Work task: Please return the lines of the data below, word for word, from the first line through the line containing "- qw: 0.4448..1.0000".

Collected material:
-- Opening Marker --
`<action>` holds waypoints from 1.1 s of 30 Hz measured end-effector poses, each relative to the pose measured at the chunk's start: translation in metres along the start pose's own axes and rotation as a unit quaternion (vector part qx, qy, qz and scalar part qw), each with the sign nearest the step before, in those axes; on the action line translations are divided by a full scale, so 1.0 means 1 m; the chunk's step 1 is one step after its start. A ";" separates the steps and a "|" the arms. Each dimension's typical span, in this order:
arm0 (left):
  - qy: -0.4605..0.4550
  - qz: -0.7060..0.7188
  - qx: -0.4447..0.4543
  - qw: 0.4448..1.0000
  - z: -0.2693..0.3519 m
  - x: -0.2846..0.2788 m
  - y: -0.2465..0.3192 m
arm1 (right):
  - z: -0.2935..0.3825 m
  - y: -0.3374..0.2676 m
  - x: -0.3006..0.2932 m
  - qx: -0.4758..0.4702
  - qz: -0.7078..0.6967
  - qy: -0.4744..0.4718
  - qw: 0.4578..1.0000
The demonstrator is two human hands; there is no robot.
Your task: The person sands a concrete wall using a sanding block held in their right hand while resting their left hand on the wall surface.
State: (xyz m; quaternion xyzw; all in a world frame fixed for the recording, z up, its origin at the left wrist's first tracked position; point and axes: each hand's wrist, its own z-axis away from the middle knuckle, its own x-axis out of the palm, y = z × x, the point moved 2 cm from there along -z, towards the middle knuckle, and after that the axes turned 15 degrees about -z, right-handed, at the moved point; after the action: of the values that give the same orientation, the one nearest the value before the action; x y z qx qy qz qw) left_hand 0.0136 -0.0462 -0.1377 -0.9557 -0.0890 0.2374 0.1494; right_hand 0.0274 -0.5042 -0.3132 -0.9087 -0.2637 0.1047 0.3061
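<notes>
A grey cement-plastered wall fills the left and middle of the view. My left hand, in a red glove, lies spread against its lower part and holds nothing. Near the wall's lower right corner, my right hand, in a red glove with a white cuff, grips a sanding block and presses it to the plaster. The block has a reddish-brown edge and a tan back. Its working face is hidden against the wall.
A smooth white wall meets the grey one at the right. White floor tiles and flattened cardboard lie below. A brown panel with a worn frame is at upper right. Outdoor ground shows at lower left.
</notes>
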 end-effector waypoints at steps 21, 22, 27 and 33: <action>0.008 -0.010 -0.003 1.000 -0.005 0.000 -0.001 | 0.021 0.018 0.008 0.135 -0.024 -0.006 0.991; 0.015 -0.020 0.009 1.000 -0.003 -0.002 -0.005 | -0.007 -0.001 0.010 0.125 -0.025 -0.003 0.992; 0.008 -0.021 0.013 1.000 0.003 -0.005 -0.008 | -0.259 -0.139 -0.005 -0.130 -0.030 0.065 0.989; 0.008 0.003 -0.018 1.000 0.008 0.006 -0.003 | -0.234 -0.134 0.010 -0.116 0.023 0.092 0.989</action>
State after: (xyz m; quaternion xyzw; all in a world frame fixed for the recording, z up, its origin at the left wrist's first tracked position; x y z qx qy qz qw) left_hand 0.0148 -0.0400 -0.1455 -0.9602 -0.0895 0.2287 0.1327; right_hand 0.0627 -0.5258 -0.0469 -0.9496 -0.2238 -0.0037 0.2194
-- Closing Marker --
Answer area:
`<action>` holds waypoints from 1.1 s of 30 Hz measured end-effector poses, each relative to the pose measured at the chunk's start: translation in metres along the start pose's own axes and rotation as a unit quaternion (vector part qx, qy, qz and scalar part qw), each with the sign nearest the step before, in those axes; on the action line translations are divided by a full scale, so 1.0 means 1 m; the chunk's step 1 is one step after its start. A ";" separates the steps and a "|" the arms. Each dimension's typical span, in this order:
arm0 (left):
  - qy: -0.4605..0.4550
  - qz: -0.7060..0.7188
  - qx: -0.4447..0.4543
  - qw: 0.4448..1.0000

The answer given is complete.